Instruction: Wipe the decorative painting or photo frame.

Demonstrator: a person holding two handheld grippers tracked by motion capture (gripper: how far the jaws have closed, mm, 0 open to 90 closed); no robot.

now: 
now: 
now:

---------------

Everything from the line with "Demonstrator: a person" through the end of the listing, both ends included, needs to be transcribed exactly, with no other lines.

Demonstrator: a person holding two handheld grippers tracked by motion capture (gripper: how far the jaws have closed, mm, 0 open to 90 closed); no robot.

now: 
now: 
now:

The exercise is fully answered.